In 1940 she matriculated at the Cranbrook Academy of Art in Bloomfield Hills, Michigan, where she met and assisted Charles Eames and Eero Saarinen in preparing designs for the Museum of Modern Art's competition "Organic Design in Home Furnishings". Their main design, an armchair with a seat and back made of a single piece of three-dimensionally shaped plywood, was awarded a prize but turned out to be unsuitable for mass production.
Ray and Charles married in 1941 and moved to Los Angeles where Charles worked as a set designer for MGM Studios and Ray designed covers for "Art & Architecture Magazine".

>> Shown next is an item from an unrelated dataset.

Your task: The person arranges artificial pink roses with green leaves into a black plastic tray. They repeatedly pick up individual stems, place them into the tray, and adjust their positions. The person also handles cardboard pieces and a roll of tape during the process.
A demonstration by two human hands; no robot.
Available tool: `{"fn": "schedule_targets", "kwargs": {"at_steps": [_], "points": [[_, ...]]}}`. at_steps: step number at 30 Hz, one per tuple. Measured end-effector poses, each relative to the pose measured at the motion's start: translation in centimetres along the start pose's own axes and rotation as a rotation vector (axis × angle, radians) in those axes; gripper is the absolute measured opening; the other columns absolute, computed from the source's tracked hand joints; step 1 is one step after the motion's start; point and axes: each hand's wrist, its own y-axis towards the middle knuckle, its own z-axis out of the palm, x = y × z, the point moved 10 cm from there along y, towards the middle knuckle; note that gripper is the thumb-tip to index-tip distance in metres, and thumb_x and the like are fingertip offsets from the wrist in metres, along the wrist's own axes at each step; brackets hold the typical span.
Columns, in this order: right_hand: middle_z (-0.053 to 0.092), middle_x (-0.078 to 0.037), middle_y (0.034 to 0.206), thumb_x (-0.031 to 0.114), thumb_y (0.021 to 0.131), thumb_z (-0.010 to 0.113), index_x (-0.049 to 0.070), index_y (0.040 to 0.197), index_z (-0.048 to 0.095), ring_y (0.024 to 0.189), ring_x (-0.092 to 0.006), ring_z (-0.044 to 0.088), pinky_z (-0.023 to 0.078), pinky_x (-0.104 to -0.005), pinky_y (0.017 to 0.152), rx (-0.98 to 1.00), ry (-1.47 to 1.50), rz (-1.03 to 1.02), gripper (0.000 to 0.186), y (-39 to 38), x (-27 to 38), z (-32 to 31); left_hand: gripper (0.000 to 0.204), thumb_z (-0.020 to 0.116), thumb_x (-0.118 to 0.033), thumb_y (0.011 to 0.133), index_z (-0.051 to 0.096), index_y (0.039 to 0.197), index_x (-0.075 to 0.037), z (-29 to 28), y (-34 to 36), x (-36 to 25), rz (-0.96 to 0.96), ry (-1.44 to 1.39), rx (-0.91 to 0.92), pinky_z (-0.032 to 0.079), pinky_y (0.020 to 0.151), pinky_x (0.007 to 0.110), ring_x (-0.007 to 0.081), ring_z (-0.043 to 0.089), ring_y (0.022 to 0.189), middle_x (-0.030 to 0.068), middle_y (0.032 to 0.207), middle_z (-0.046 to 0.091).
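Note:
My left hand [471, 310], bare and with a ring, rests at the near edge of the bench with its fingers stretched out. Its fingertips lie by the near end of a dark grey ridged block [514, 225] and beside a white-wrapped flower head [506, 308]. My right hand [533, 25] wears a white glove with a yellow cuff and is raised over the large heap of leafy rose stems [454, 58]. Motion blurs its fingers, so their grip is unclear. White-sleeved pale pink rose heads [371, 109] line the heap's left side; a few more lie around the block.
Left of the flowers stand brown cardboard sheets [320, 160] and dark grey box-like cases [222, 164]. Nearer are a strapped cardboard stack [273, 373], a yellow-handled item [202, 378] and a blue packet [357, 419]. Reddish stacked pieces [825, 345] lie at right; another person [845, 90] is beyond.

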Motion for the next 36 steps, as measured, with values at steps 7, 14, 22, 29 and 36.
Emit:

In 1946 MoMA exhibited "New Furniture Designed by Charles Eames", showing prototypes of the plywood furniture designed till then by Eames's office. They included the "Lounge Chair, Metal (LCM)" and the "Lounge Chair, Wood (LCW)", which is made of several molded wooden elements. The "LCW" was based on a 1940 design and a further development of it with arms became the prototype of the famous and elaborate Lounge Chair "No. 670" with the "No. 671" footstool (1956).
In 1949, Charles and Ray designed and built their own home in Pacific Palisades, California, as part of the Case Study House Program sponsored by Arts and Architecture Magazine. Their design and innovative use of materials made this house a mecca for architects and designers from all over the world.

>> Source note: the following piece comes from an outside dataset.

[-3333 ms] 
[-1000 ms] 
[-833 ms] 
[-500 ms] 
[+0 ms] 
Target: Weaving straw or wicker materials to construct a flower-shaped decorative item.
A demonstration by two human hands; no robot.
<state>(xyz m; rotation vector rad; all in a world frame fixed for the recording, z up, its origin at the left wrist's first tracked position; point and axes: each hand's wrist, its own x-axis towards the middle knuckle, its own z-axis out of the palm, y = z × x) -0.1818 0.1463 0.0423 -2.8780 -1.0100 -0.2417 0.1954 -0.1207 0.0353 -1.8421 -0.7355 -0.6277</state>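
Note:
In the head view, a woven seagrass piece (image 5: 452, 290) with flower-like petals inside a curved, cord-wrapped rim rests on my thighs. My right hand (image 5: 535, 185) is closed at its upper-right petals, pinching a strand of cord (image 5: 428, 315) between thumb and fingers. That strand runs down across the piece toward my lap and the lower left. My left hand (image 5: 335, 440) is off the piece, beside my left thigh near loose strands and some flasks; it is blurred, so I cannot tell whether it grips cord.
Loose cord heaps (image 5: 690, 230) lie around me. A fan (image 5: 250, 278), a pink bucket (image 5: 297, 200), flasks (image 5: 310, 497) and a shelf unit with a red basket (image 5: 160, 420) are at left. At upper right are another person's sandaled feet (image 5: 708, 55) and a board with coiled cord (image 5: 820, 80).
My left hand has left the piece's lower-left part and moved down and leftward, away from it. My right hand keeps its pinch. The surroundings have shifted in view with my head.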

Later Ray and Charles Eames were also experimenting with fiber glass. They created the revolutionary "Plastic Shell Group" and the elegant curvilinear chair "La Chaise" (1948), which Charles Eames had submitted to the MoMA "Low-cost Furniture Design" competition, the "Dining Armchair Rod (DAR)", and the "Rocking Armchair Rod (RAR)" (1948-1950).
In 1958 Eames designed the "Aluminium Group", in 1960 the "Lobby Chair".

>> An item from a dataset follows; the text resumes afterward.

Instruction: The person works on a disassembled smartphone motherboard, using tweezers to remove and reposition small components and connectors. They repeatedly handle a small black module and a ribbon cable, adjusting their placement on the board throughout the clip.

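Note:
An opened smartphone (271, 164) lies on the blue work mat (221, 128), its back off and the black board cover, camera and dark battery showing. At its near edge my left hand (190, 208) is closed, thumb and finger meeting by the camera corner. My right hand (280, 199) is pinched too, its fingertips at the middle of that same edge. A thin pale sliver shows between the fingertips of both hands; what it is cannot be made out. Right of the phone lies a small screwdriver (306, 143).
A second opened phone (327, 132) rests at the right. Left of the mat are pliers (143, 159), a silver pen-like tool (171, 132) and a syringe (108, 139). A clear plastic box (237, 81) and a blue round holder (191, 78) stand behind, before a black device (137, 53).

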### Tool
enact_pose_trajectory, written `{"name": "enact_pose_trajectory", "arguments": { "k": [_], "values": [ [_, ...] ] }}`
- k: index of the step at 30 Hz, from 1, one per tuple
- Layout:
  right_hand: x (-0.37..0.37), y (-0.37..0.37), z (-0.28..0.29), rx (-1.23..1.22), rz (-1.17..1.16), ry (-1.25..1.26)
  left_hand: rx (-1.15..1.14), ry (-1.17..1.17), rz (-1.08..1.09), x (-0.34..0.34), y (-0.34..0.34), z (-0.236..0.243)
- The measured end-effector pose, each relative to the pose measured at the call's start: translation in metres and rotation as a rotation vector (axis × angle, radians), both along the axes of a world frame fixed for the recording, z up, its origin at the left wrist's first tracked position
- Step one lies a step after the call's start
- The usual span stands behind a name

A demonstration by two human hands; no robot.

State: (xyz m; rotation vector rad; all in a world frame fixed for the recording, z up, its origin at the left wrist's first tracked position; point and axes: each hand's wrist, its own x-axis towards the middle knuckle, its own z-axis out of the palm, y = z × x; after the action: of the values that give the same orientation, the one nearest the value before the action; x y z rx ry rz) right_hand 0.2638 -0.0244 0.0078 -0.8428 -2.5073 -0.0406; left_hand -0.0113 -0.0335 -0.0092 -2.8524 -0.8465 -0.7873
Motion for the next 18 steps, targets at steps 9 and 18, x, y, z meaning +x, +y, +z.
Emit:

The furniture designed by Charles und Ray Eames is mainly produced by Herman Miller and Vitra.
A variety of toys, small objects, films and exhibitions were also part of the scope of the Eames Office.
Charles died in 1978, Ray died in 1988. The Eames Office still operates today, run by Charles' daughter, designer Lucia Eames, and one of her sons, Eames Demetrios, releasing their designs in furniture, film, video and other media as well as creating new products.